[TRY IT]: Consider the listing below. Extract exactly the lines from the line containing "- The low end" to the line containing "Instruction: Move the", both included.
BEGIN
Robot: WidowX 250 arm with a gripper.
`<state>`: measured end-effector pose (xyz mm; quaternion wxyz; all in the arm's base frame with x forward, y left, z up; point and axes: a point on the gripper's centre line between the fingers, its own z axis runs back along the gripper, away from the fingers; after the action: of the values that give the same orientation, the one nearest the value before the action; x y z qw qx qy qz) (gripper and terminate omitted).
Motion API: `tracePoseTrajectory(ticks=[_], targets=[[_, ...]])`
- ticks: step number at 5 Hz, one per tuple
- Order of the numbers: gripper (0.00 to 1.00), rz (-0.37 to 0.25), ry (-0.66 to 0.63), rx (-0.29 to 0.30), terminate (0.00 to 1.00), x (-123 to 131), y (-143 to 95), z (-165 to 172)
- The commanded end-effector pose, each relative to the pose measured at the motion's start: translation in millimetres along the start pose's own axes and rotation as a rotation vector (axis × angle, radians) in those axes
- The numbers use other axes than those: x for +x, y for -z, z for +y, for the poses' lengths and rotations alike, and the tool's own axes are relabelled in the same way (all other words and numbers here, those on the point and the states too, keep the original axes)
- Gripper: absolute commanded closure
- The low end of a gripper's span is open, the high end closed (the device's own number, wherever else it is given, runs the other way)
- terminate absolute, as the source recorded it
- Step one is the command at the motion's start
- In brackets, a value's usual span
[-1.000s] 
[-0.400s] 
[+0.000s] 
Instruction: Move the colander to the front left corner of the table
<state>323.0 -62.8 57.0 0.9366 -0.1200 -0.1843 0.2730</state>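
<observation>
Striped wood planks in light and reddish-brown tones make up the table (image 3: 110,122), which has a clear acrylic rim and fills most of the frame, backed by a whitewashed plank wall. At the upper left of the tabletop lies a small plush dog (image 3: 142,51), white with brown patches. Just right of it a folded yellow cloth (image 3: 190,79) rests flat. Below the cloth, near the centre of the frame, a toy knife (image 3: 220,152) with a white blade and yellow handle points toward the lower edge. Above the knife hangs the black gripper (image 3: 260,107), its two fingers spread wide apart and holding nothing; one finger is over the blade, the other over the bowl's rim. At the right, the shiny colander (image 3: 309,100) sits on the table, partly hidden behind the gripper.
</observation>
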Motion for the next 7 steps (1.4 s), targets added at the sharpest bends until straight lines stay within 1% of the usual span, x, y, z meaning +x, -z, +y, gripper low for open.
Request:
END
[REPLY TO THE TASK]:
- The low end of a gripper's span is open, the high end closed (the device's own number, wherever else it is given, runs the other way)
- terminate absolute, as the source recorded it
- Step one is the command at the motion's start
- In brackets, a value's usual span
[-1.000s] 
[-0.400s] 
[+0.000s] 
Instruction: Move the colander to the front left corner of the table

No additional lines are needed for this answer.